In the data below, which lines hold "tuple"? Copy every one.

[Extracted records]
*** Begin section ***

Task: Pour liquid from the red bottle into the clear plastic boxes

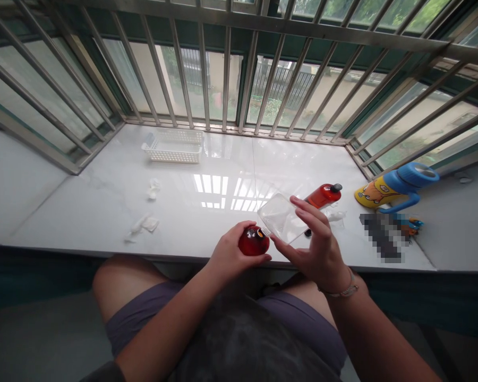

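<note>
In the head view, my left hand [231, 246] is wrapped round a red bottle [253, 245] near the counter's front edge. That bottle has no cap on, and its mouth faces up. My right hand [316, 241] grips a clear, square-sided bottle [281, 215] between thumb and fingers. The clear bottle is tilted, its neck right at the red bottle's mouth; whether liquid is flowing I cannot tell. Behind my right hand is a second red bottle [321, 196] with a black cap. A small black piece, perhaps a cap [308, 233], lies partly hidden beside the right fingers.
A white perforated basket [175, 147] stands at the back left of the white counter [103, 196]. Crumpled tissues [149, 224] lie on the left. At the right are a blue and yellow flask [396, 185] and a blurred-out item [384, 236]. Metal window bars [227, 79] rise behind.
</note>
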`<move>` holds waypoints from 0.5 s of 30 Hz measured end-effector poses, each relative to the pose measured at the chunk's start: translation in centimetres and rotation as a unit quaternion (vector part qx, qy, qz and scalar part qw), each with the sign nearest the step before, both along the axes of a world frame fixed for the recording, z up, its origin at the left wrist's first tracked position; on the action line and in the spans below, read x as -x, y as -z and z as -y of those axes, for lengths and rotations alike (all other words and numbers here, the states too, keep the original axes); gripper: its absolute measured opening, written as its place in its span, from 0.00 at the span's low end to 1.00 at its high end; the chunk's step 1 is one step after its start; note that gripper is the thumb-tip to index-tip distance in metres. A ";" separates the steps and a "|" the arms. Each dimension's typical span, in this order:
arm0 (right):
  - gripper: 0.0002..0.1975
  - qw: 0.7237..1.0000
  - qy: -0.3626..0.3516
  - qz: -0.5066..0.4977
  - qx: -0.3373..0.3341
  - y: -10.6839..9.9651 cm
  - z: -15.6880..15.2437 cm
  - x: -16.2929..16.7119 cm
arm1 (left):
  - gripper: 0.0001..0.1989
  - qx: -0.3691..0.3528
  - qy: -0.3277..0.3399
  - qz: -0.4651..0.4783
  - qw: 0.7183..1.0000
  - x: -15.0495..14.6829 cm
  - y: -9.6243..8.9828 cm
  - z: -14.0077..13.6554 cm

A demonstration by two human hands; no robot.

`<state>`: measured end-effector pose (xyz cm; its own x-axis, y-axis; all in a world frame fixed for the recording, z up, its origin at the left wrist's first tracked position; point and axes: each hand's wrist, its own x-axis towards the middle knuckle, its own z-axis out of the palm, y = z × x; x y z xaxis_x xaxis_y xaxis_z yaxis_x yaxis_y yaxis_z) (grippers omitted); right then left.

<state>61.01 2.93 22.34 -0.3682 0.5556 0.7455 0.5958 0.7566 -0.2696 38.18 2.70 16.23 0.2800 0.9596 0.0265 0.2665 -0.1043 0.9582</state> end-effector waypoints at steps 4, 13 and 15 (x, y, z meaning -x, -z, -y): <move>0.54 1.000 -0.009 0.004 0.006 0.1 -0.1 -0.2 | 0.39 -0.001 0.002 0.001 1.000 0.0 0.2 0.0; 0.56 1.000 -0.018 0.019 0.005 -0.1 -0.1 -0.4 | 0.38 0.002 0.006 0.014 1.000 -0.2 0.2 0.0; 0.55 1.000 -0.015 0.007 0.016 0.2 -0.2 -0.3 | 0.39 0.000 0.005 0.016 1.000 -0.2 0.2 0.0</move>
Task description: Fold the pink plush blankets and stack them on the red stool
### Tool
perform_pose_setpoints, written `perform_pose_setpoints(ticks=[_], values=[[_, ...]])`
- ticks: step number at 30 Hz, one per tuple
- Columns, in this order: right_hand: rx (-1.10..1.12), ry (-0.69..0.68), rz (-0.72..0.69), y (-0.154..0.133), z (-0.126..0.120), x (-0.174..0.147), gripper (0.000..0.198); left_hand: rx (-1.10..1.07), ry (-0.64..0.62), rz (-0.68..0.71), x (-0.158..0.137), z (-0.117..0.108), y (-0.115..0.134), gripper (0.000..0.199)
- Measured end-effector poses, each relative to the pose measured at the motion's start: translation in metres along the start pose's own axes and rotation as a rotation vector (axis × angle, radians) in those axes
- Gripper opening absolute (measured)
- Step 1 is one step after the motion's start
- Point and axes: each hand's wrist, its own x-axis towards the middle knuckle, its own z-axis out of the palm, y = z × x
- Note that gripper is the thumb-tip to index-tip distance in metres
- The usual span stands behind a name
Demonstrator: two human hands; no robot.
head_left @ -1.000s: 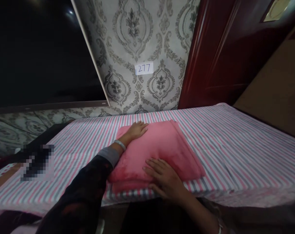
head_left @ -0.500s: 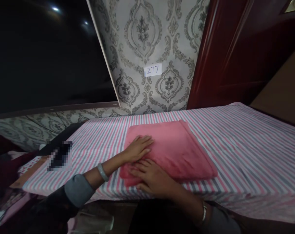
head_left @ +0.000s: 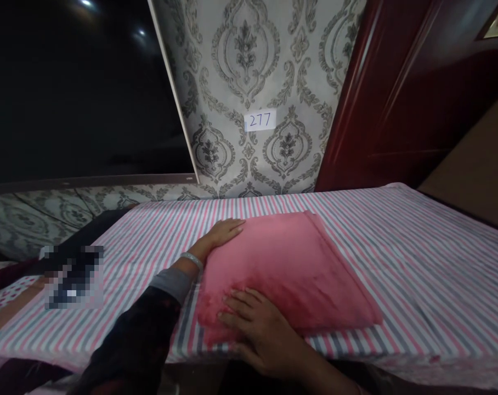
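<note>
A pink plush blanket point(head_left: 290, 258), folded into a flat, roughly square pad, lies on the striped cloth point(head_left: 417, 263) that covers the table. My left hand point(head_left: 224, 232) rests on the blanket's far left corner, fingers stretched out to the right. On its near left part, close to the table's front edge, my right hand point(head_left: 261, 329) lies flat with the fingers apart. Neither hand grips the fabric. Under the right palm, part of the blanket's near edge is hidden.
A large dark television screen point(head_left: 80, 93) is at the upper left. Patterned wallpaper bears a paper label point(head_left: 260, 119) reading 277. At the right stands a dark red glossy door point(head_left: 380, 109). A pixelated dark object point(head_left: 74, 280) lies at the table's left side.
My left hand has slid from the blanket's middle left to its far left corner, away from my right hand. The right hand stays on the near left part. The view has shifted slightly.
</note>
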Motion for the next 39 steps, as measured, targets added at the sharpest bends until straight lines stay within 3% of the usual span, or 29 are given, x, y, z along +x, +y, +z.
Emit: perform_pose_setpoints(ticks=[7, 12, 15, 19, 22, 25, 29, 35, 39], values=[[-0.069, 0.005, -0.002, 0.003, 0.005, 0.000, 0.052, -0.011, 0.111, -0.187, 0.007, 0.000, -0.012, 0.067], [-0.154, 0.024, -0.059, 0.002, 0.007, -0.004, 0.053, -0.035, 0.206, -0.258, -0.018, -0.008, -0.001, 0.068], [-0.244, 0.125, -0.025, 0.007, -0.012, -0.022, 0.048, -0.032, 0.246, -0.253, -0.057, -0.008, 0.012, 0.071], [-0.398, 0.385, 0.179, 0.036, -0.053, -0.075, 0.050, -0.031, 0.339, -0.092, -0.134, 0.012, 0.048, 0.073], [-0.480, 0.390, 0.276, 0.062, -0.066, -0.122, 0.058, -0.017, 0.339, 0.036, -0.186, 0.042, 0.080, 0.063], [-0.464, 0.334, 0.260, 0.077, -0.060, -0.154, 0.068, 0.040, 0.383, 0.067, -0.214, 0.073, 0.101, 0.073], [-0.417, 0.362, 0.243, 0.082, -0.049, -0.168, 0.073, 0.083, 0.459, 0.027, -0.223, 0.089, 0.107, 0.083], [-0.385, 0.385, 0.226, 0.090, -0.053, -0.169, 0.089, 0.146, 0.428, 0.069, -0.229, 0.078, 0.098, 0.077], [-0.402, 0.435, 0.211, 0.093, -0.051, -0.168, 0.089, 0.236, 0.505, 0.134, -0.229, 0.079, 0.092, 0.075]])
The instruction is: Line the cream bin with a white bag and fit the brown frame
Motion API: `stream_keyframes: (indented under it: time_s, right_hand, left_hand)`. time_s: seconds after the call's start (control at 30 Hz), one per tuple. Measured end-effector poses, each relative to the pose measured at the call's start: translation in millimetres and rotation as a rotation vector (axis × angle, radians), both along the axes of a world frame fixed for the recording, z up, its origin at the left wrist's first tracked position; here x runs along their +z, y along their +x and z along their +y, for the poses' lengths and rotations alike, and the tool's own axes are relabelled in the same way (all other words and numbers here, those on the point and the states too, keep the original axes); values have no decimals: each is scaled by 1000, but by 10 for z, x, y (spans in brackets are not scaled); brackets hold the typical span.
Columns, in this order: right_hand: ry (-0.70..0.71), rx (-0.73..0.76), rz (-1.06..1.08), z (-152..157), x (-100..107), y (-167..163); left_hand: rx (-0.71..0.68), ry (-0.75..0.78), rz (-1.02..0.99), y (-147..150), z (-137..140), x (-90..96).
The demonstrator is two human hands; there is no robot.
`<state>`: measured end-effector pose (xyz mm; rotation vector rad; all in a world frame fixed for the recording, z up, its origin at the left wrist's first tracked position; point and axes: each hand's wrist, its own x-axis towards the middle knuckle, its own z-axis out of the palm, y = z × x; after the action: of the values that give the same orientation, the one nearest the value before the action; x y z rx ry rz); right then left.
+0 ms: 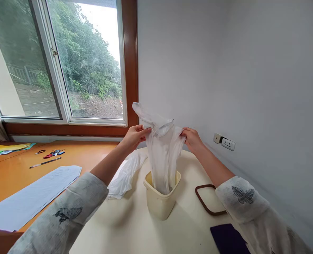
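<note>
A translucent white plastic bag (pixel 161 155) hangs upright between my hands, its lower end inside a small cream trash bin (pixel 160 204). My left hand (pixel 135 137) pinches the bag's upper left edge between thumb and fingers. On the other side, my right hand (pixel 192 138) grips the upper right edge. One corner of the bag sticks up to the left above my left hand. The bin stands on a white table (pixel 193 225). How far down the bag reaches inside the bin is hidden by its wall.
Another white plastic bag (pixel 128 174) lies left of the bin. To the right are a brown rounded frame (pixel 198 197) and a dark purple item (pixel 227 238). The orange desk (pixel 93 153) holds paper sheets (pixel 35 197), a pen (pixel 45 162) and keys (pixel 56 152). A wall socket (pixel 228 144) is at right.
</note>
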<state>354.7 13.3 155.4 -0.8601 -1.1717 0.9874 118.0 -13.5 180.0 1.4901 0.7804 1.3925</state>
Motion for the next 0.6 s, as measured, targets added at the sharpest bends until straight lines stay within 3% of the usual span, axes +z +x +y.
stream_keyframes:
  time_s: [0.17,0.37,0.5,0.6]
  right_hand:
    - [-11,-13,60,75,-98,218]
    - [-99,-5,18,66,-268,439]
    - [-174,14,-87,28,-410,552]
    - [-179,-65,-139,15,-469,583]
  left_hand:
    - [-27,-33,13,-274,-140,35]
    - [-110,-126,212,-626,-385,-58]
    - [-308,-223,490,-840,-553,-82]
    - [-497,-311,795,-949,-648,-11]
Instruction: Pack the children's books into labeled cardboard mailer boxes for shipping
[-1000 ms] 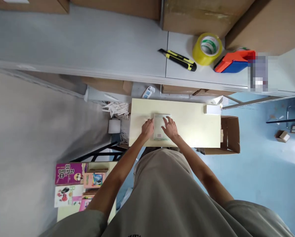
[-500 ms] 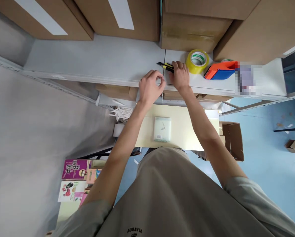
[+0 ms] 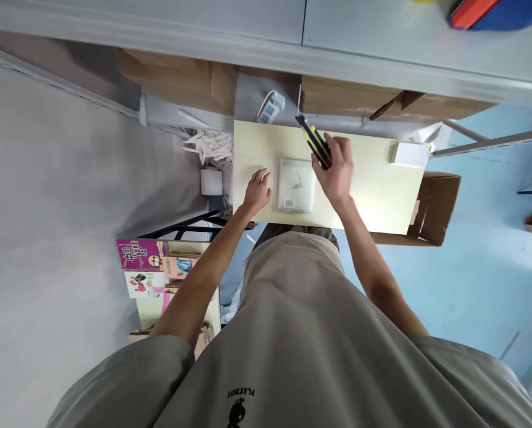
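Note:
A black and yellow utility knife (image 3: 315, 141) is gripped in my right hand (image 3: 339, 172), its tip pointing up and left over the desk. Below and left of it, a pale green, flat packet with a barcode (image 3: 296, 186) lies on the cream desk (image 3: 372, 202); it looks like a book in clear wrap. Just left of this packet is my left hand (image 3: 257, 191), fingers apart and holding nothing. Whether its fingertips touch the desk I cannot tell.
A grey shelf (image 3: 212, 24) crosses above the desk, with a red and blue tool (image 3: 493, 13) on it. A power strip (image 3: 271, 107) lies behind the desk. A small white box (image 3: 411, 154) sits at the right, an open carton (image 3: 441, 208) beyond. Books (image 3: 141, 254) lie lower left.
My right hand has lifted the utility knife off the shelf and brought it down over the desk. My left hand has come down beside the packet and opened. The view has tilted downward.

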The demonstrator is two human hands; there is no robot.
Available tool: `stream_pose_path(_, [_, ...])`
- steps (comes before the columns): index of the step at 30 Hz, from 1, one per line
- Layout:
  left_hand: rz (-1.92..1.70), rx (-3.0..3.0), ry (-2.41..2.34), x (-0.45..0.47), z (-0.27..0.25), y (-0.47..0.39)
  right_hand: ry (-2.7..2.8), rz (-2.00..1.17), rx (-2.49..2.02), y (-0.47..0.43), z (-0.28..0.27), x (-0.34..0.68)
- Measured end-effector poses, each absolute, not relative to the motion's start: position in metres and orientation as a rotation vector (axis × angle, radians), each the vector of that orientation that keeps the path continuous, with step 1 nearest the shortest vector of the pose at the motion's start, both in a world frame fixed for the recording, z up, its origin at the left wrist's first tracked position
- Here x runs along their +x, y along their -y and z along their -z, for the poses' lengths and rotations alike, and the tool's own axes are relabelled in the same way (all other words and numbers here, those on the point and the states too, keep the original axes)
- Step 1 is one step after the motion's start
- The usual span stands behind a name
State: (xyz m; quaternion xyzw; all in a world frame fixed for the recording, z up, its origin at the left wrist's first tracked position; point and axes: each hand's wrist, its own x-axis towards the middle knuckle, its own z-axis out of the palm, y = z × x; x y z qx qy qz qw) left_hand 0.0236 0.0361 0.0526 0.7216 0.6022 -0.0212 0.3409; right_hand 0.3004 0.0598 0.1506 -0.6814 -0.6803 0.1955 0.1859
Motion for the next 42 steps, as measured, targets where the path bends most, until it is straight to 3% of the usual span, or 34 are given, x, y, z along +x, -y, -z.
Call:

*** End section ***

### ANSWER BOX
- ticks: step number at 30 Hz, one per tuple
Motion API: `stream_keyframes: (indented under it: time_s, right_hand, left_hand)`. time_s: seconds after the call's start (control at 30 Hz), one per tuple. Measured end-effector poses, each relative to the pose measured at the call's start: translation in millimetres and rotation as a rotation vector (axis × angle, radians), both along the axes of a world frame fixed for the recording, z up, its origin at the left wrist's first tracked position; here x runs along their +z, y along their +x and z along their +y, for the poses' lengths and rotations alike, and the tool's own axes are relabelled in the same way (all other words and numbers here, those on the point and the states too, keep the original axes); values have no decimals: each is scaled by 1000, but by 10 for z, x, y (spans in brackets are not scaled); brackets hold the typical span.

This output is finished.